Non facilitarono il recupero della Tintilia le scriteriate riforme fondiarie degli anni ’70 del secolo scorso, che – avendo come scopo le coltivazioni dalle grandi rese, a scapito di qualità e valorizzazione del prodotto autoctono – la strapparono ancor più ai territori cui era votata, portando di fatto al generale abbandono dell’agricoltura di qualità, non più considerata come risorsa economica e sociale e di salvaguardia dell’ambiente. I viticoltori furono costretti a prediligere le zone pianeggianti del basso Molise e del Venafrano, verso le quali si diressero i grandi capitali provenienti dalla Cassa per il Mezzogiorno. Nacquero grandi cooperative e impianti di trasformazione che – utilizzando soprattutto vitigni internazionali dalle grandi rese – si presentarono sul mercato con vini già fortemente inflazionati, causando l’abbandono del nostro vitigno. Soltanto intorno agli anni ’90 alcuni nostalgici produttori locali, dimostratisi davvero lungimiranti, decisero di rischiare e di fare importanti investimenti sulla Tintilia e sul suo vino, per un percorso virtuoso che ha portato al riconoscimento della sua specifica DOC nel 2011.

Finita la storia, è giusto porsi la domanda sulla reale autenticità della Tintilia quale prodotto autoctono, data la sua provenienza indiscutibilmente iberica. Un vitigno può definirsi autoctono quando «la sua coltivazione risulta confinata solo in una precisa area, in una zona limitata e ben determinata»: per questo la Tintilia può quindi essere oggi considerata un vitigno autoctono molisano a tutti gli effetti, qualunque sia la sua origine. Gli esami molecolari effettuati hanno infatti confermato l’indiscussa singolarità del suo DNA, senza rilevarne simili altrove. Con ogni probabilità, nel corso del tempo la Tintilia è variata geneticamente rispetto alla pianta da cui proveniva, probabilmente estinta, restando oggi sola e unica.

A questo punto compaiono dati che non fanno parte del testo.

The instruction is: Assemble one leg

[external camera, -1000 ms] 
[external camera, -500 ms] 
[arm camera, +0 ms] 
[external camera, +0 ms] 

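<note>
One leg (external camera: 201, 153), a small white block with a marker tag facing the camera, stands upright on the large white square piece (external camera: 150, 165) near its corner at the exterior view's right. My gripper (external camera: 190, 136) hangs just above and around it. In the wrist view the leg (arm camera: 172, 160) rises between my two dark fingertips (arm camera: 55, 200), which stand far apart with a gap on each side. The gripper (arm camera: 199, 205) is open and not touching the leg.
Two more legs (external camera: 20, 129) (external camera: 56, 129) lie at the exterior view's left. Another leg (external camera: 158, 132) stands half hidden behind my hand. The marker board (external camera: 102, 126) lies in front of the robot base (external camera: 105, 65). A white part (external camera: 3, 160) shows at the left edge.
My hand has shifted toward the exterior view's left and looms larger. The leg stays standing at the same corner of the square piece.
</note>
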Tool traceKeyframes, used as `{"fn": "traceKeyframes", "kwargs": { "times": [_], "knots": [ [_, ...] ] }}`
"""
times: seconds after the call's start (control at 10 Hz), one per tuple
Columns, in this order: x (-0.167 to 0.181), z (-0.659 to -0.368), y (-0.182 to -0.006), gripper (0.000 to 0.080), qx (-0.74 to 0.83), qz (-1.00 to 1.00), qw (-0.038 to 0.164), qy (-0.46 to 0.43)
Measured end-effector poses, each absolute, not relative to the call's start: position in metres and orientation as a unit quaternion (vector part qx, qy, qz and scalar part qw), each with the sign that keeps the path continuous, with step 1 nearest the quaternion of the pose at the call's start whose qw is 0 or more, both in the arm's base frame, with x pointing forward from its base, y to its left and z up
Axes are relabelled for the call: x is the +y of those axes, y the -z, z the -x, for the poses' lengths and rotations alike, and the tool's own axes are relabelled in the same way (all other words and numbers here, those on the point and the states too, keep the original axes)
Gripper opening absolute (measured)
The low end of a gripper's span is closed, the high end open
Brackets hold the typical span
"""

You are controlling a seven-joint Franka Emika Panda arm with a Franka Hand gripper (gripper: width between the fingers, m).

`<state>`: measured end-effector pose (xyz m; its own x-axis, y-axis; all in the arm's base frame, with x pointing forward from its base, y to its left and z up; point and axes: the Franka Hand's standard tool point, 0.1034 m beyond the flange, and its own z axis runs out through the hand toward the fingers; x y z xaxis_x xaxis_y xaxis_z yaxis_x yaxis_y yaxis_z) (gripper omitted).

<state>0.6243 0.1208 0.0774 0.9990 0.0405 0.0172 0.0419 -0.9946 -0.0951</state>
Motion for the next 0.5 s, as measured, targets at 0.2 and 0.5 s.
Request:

In seguito alla riscoperta e alla rivalorizzazione dei prodotti autoctoni e autentici, nel corso dell’ultimo ventennio la Tintilia ha trovato nuova vita, con molti estimatori, grazie ad aziende grandi e piccole – a cui si deve gratitudine e riconoscimento – che la coltivano e ne ricavano un vino dal profilo inconfondibile, facendo riscoprire quello che per tanto tempo è stato ingiustamente e sottovalutato e poi quasi dimenticato.
Il disciplinare della DOC consente di produrre il vino con almeno il 95% di uve Tintilia (con un 5% di altre varietà) provenienti da vigneti sopra i 200 metri s.l.m. e allevati a Guyot o cordone speronato, con rese limitate e valori e parametri rigorosi. Inconfondibili sono le sue note di pepe nero e di spezie, che si propagano nelle cantine e accolgono coloro che hanno la fortuna di poterle visitare.
Oggi è considerato un vino di nicchia, che – scampato all’estinzione – si prefigge grandi traguardi: presto la DOCG?